Reliving Doris Lessing Doris May Lessing
Doris May Lessing

Doris May Lessing

Entertainment Reporter
The life and works of Nobel Literature Prize winner and renowned author Doris Lessing are under the spotlight in Norway through a play titled “Play with Guinea Fowl”. Lessing, born Doris Taylor, was a thorn in the flesh of all the settler regimes both for her communist beliefs in her youth and for her exposure of the pettiness, triviality and shallowness of settler society as well as its better known wrongs and evils.
She was declared a prohibited immigrant throughout the then Federation and forbidden to return until independence in 1980.

Born in Iran she grew up in Zimbabwe, gaining most of her formal education at Harare’s Dominican Convent while her parents farmed near Banket.

The play, which is being staged in a number of venues including Tornsberg and Oslo, was born out of a collaboration between Norwegian production house Theatre Nova and Zimbabwe’s Rooftop Promotions.

Local theatre practitioners Daves Guzha and Gibson Sarari are in Norway for the play run. Sarari is one of the actors while Guzha co-produced the play.

The play mirrors Lessing’s life as she grew up in Rhodesia and her clash with the settler lifestyle and the regimes that protected it. She left soon after the end of World War II when her second marriage to a German leftist refugee collapsed. She settled in London where she still lives.

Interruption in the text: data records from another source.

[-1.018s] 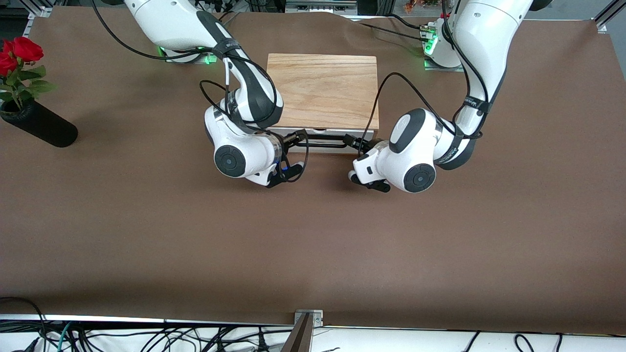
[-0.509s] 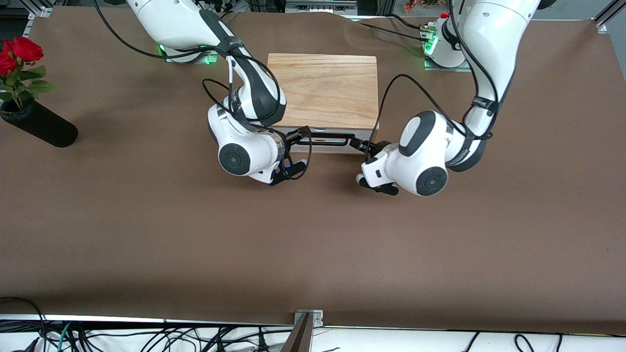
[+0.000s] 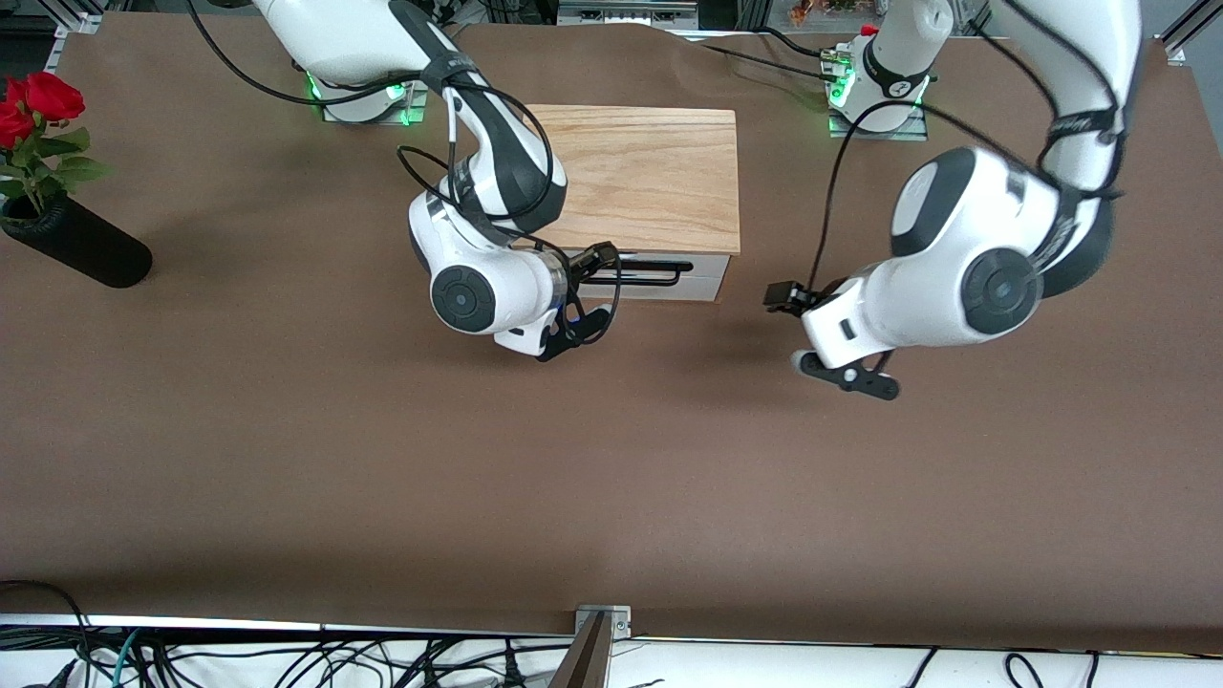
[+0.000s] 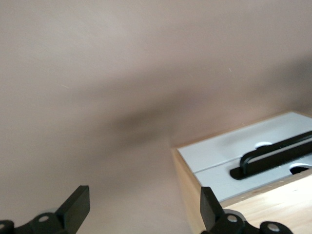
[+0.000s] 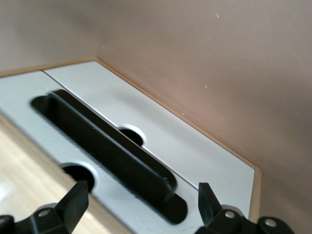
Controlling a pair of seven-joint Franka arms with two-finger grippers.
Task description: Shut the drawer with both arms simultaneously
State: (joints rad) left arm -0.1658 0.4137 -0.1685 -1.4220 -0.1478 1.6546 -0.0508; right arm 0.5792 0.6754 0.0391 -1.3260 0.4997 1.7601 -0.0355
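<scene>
At the right arm's end of the worktop, which is covered in a matte brown sheet, a black cylindrical vase holds red roses, well apart from everything else. Next along, the right pincer sits at the drawer's front, at the end of the handle nearer the right arm; its wrist view shows its fingers spread wide to either side of that black bar, not gripping it. The drawer lies in a small oak box standing between the two arm bases, and its white front panel looks flush with the box's face, so I judge it closed or very nearly so. The box top is pale, grained wood with square edges; the white front is smooth and flat, split by a thin seam, with round recesses beneath the slim, rigid handle. I would expect the drawer to be light, stiff and easy to slide, the panel a little slippery; pressing flat on the panel beside the handle, evenly at both ends, seems the sound way to move it without skewing it. Last, toward the left arm's end, the left pincer hovers over bare worktop clear of the box's corner, its fingers wide apart and holding nothing.
</scene>
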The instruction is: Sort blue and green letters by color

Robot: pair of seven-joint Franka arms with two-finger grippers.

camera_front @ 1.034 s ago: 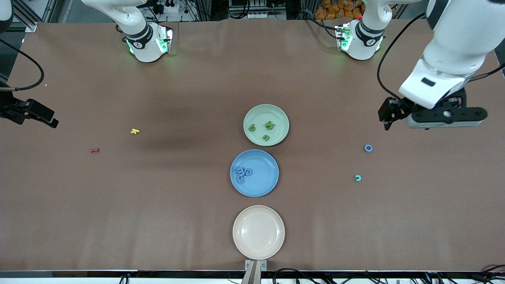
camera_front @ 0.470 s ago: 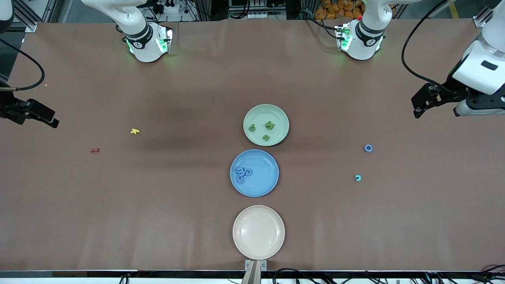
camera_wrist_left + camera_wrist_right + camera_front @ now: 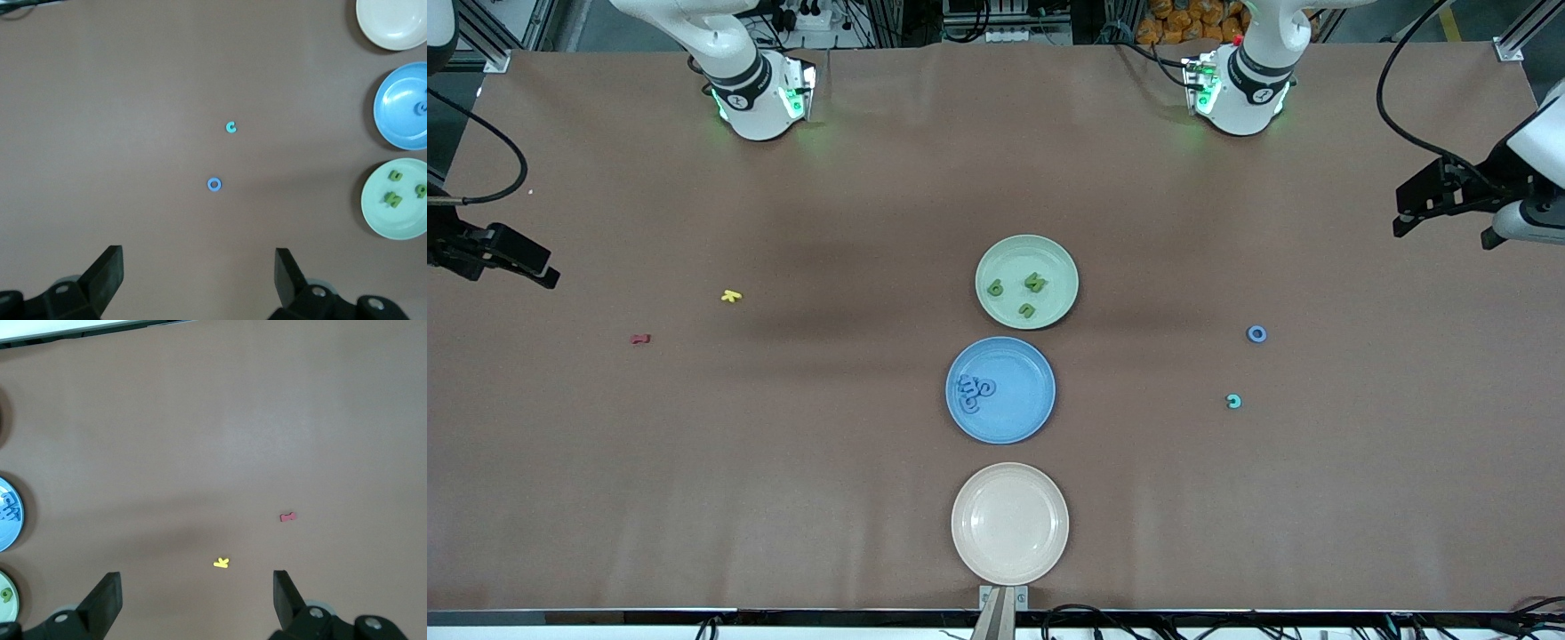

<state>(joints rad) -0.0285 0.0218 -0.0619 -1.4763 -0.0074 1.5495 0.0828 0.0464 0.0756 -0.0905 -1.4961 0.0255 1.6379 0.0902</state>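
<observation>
White glossy arm shells, black joint bands, green-lit bases; black gripper fingers (image 3: 107, 277); black cables.

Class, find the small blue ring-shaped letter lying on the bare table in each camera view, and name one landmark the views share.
Front view: blue ring letter lies on the table toward the left arm's end.
Left wrist view: it lies near the picture's middle, beside the cyan letter.
Right wrist view: not in it.
Shared landmark: the blue plate.

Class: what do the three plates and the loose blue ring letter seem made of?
Plates: green, blue, cream. Probably smooth plastic; the blue and cream ones show soft glossy highlights.
Blue ring letter: looks like matte foam, flat with no shine, though that is uncertain.
</observation>
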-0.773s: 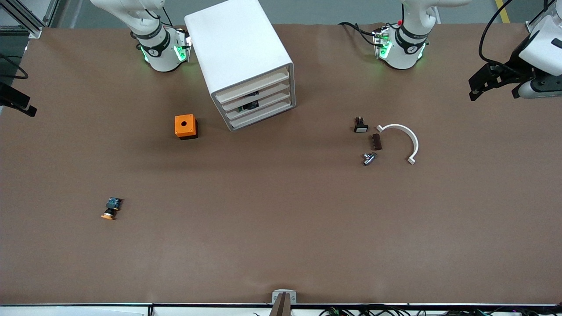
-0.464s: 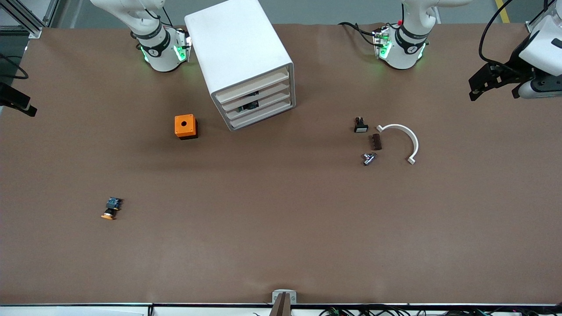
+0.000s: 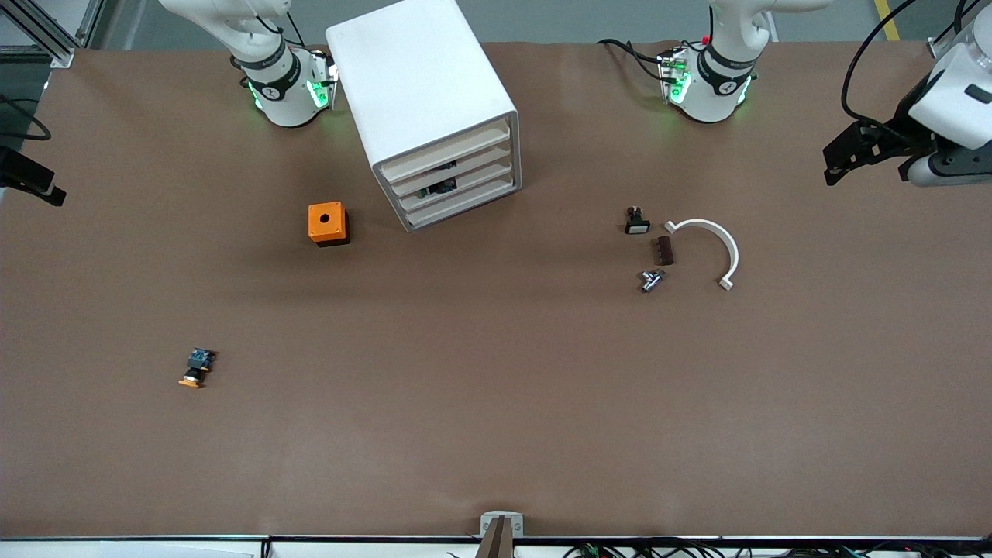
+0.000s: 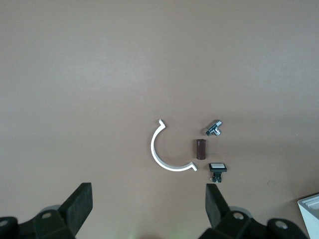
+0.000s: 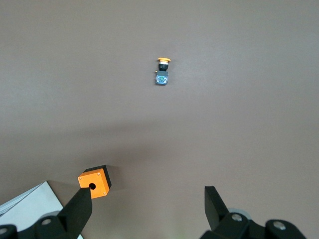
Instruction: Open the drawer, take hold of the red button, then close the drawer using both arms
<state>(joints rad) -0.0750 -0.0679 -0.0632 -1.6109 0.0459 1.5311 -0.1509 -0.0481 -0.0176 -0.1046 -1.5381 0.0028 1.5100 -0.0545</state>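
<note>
The white cabinet [image 3: 422, 85] stands between the two arm bases, and its four white drawers [image 3: 457, 180] are all shut. Dark parts show through the gaps of the middle drawers. The red-capped button is hidden. My left gripper [image 3: 852, 151] is open and empty, up over the left arm's end of the table; in the left wrist view [image 4: 148, 199] its jaws stand wide apart. My right gripper [image 5: 148, 199] is open and empty, high over the right arm's end; only a black part of it [image 3: 35, 186] shows in the front view.
An orange box with a hole [image 3: 327, 223] [image 5: 93, 181] sits beside the cabinet. An orange-capped button [image 3: 198, 368] [image 5: 162, 69] lies nearer the camera. A white arc [image 3: 732, 252] [image 4: 154, 152], black switch [image 3: 637, 223], brown block [image 3: 664, 250] and metal fitting [image 3: 651, 280] lie toward the left arm's end.
My left arm's hand has shifted slightly toward the middle of the table. Nothing else has moved.
</note>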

Famed for her novel “The Grass is Singing” Lessing came to Zimbabwe when she was five years old and left in her early twenties.
Most of her writing has been influenced by events in Rhodesia and later Zimbabwe. Lessing briefly returned to Zimbabwe after independence.

The play is a trajectory of Lessing’s life through the characters that have dominated her writing. It starts with Lessing’s keen interest in reading at an early age and explores her move to Harare to work as a typist. It also reflects her family life showing how she left her children and first husband.

The topical issue in the play hinges on Lessing’s defiance after she was declared persona non grata in Rhodesia and how she later moved briefly to South Africa and finally the United Kingdom.

Theatre Nova founder Simone Thiis said making a play about Lessing’s life was a fascinating experience.
“I am the artistic director of the group and for every project I find different artistes that fit the project best. I always make performances with a new text and this time I decided together with the writer, Elisabeth Beanca Halvorsen, to do a play about Les-sing,” Thiis said. Thiis and Halvorsen came to Zimbabwe to research on Lessing’s life before creating the play.

“We met some people that knew her, went to schools that she attended and also went to see her house in Banket. Going to Zimbabwe to meet people who knew her and feel the atmosphere in which she created her writings was so important for how we see Lessing.

“I find it as a very big enrichment for the play that Sarari will play music in it. It will lift the performance and give it a small feeling of the mood in Africa. I also think that Guzha’s interest for the play and his willingness to help us is great for both parties as an interesting international exchange. I am sure we can learn a lot from each others work.”

Guzha also applauded the collaboration.
“This collaborative effort is good for the growth of our sector and has proved the importance of telling a different narrative. Sometimes we do forget that there are individuals like Doris who suffered a lot at the hands of the Rhodesians and whose narratives of defiance and beliefs have assisted in shaping our Zimbabwean identity,” said Guzha.

The play is expected to come to Zimbabwe next year courtesy of the Norwegian Embassy.